Helen Haines, Independent MP, has introduced a private members bill for a federal integrity commission and is strongly arguing that government be allowed to debate this in parliament.
Government has at best been dragging its feet on this critical issue, at worst it would prefer to ignore the whole idea.
Haines’ anti-corruption bill would hold public hearings, allow the public to make referrals, including full retrospectivity, be able to look at past cases, and establish a new code of conduct for parliamentarians. Haines has assured the parliament that all the appropriate checks and safeguards to protect the integrity of its work and to protect the reputation of innocent people would be clearly set out.

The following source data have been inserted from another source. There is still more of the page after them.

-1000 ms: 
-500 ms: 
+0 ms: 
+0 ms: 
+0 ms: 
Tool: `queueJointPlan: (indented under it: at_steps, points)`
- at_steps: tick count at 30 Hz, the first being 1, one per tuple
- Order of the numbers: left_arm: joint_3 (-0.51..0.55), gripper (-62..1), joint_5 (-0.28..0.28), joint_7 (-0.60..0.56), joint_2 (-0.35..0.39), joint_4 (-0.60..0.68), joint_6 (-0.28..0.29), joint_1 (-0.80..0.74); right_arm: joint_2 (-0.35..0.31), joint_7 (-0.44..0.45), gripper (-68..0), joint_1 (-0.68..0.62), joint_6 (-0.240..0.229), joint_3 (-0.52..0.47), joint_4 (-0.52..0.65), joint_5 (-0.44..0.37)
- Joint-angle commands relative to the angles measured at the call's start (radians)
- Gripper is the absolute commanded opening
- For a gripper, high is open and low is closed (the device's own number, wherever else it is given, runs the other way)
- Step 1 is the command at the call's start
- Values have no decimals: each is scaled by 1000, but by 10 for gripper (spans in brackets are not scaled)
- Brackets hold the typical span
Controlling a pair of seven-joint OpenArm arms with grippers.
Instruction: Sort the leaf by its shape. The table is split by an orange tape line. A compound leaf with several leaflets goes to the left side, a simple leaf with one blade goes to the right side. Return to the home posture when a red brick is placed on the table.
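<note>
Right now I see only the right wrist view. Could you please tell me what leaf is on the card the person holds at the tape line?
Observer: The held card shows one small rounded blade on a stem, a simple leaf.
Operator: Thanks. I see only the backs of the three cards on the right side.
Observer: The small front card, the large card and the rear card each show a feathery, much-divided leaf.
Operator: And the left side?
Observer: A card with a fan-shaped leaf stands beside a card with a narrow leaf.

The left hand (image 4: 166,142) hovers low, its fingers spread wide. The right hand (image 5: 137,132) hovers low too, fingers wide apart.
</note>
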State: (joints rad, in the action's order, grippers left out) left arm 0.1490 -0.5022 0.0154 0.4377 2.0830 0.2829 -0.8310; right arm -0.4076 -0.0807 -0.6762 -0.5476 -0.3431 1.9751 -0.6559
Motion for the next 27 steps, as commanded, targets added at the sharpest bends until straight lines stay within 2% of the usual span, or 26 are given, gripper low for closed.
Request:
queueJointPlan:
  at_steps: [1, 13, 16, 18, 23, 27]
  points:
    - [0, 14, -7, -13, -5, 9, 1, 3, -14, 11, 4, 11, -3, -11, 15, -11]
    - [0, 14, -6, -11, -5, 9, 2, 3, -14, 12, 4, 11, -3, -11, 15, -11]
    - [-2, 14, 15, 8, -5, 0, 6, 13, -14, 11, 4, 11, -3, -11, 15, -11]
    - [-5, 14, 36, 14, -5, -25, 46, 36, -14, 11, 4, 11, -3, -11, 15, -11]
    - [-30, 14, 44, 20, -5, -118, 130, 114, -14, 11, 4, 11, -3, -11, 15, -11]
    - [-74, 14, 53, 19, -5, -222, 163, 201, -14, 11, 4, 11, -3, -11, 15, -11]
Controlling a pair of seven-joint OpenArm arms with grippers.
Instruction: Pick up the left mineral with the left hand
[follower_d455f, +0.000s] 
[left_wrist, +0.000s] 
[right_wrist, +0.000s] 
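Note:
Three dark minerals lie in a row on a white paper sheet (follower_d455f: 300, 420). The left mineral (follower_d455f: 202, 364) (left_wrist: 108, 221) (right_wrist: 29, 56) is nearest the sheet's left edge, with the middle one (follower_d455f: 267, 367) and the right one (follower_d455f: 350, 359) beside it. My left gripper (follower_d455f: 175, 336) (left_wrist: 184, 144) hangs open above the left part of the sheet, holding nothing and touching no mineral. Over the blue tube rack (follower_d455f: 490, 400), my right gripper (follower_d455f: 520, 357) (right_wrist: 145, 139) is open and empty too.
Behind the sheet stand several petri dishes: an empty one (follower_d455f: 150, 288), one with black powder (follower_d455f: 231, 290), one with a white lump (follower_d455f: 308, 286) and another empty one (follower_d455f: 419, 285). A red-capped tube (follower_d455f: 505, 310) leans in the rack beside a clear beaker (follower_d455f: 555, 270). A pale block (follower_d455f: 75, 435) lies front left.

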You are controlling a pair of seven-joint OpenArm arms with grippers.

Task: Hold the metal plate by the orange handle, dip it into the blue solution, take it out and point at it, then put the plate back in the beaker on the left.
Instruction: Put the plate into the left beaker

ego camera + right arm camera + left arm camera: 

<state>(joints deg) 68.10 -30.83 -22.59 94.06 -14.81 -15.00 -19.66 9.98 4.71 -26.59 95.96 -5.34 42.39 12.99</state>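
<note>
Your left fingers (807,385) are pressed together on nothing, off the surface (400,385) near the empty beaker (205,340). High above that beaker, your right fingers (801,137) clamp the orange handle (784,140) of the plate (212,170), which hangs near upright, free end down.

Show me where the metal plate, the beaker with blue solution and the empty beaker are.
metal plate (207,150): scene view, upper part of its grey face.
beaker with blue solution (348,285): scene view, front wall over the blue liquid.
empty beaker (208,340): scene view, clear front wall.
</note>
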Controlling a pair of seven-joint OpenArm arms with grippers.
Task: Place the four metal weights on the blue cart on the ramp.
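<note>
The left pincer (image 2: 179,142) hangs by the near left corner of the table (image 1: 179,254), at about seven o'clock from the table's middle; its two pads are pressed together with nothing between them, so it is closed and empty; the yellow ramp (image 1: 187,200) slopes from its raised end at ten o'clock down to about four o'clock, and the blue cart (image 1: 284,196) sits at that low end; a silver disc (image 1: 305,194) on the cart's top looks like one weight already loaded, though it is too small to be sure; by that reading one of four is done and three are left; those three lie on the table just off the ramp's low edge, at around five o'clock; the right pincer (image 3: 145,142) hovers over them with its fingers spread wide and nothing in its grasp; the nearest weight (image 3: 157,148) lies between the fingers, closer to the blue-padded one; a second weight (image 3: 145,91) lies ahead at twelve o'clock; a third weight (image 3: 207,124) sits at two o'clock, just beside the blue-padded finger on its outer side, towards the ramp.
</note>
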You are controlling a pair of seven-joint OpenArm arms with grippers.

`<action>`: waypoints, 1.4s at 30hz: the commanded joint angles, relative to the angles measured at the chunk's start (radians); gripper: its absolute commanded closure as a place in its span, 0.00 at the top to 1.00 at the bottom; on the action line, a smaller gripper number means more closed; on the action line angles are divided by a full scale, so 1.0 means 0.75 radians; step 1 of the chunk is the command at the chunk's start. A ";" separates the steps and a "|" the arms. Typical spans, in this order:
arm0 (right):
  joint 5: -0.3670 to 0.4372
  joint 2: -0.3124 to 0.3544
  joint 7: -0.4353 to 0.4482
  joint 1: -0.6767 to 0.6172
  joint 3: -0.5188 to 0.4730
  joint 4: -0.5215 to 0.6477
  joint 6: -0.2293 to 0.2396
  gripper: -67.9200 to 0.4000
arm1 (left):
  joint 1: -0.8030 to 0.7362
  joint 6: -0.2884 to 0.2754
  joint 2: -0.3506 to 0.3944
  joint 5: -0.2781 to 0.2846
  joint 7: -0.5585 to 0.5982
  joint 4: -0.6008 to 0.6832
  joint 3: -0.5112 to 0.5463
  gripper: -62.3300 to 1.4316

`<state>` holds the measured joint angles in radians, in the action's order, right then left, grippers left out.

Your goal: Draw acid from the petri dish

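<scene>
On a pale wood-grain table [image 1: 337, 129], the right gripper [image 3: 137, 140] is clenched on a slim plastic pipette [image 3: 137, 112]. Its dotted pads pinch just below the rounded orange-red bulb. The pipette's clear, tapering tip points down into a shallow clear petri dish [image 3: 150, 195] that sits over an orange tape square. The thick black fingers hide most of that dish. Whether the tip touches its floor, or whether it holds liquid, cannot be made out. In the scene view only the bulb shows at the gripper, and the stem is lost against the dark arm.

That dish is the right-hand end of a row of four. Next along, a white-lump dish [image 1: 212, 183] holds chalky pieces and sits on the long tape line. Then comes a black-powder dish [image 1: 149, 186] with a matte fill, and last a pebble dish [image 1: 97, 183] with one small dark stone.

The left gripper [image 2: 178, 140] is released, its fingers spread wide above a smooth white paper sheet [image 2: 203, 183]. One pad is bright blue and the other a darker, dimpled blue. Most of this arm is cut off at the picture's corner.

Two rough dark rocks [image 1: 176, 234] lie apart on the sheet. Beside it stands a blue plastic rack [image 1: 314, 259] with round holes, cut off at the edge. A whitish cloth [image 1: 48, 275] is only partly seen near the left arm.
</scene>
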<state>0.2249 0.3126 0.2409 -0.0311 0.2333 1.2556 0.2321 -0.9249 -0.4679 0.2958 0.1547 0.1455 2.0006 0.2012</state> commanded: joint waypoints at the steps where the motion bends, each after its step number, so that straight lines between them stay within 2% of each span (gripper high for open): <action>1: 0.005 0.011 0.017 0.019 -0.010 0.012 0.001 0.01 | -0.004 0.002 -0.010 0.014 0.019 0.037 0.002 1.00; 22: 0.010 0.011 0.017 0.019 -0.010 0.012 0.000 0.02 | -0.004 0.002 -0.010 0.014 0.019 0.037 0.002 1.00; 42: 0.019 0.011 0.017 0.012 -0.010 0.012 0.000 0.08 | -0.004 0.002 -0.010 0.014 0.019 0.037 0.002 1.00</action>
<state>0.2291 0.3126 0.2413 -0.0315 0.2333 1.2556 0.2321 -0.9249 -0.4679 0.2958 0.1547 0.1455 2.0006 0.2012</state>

In 2018 the attorney-general Christian Porter proposed the first draft bill for the body but it lacked any real ‘teeth’ and since then the bill appears to have been put on the back burner as COVID-19 has taken priority. It also lacked the capacity to offer public hearings for politicians and their staff, no public referrals, and no retrospectivity. In other words, too many escape routes for questionable dealings.
Corruption appears to be endemic in this present environment. We have Christine Holgate of the Australian Post giving $5000 watches away to public servants in Australia Post who are already on high salaries; ASIC chair and vice-chair have both been found to be charging huge sums of money to the public purse when they related to personal bills; sports rorts favouring liberal party seats…and on it goes!
It will reflect badly on the present government if this commission is once again put aside. The public is calling for it and politicians need to be listening to their constituents.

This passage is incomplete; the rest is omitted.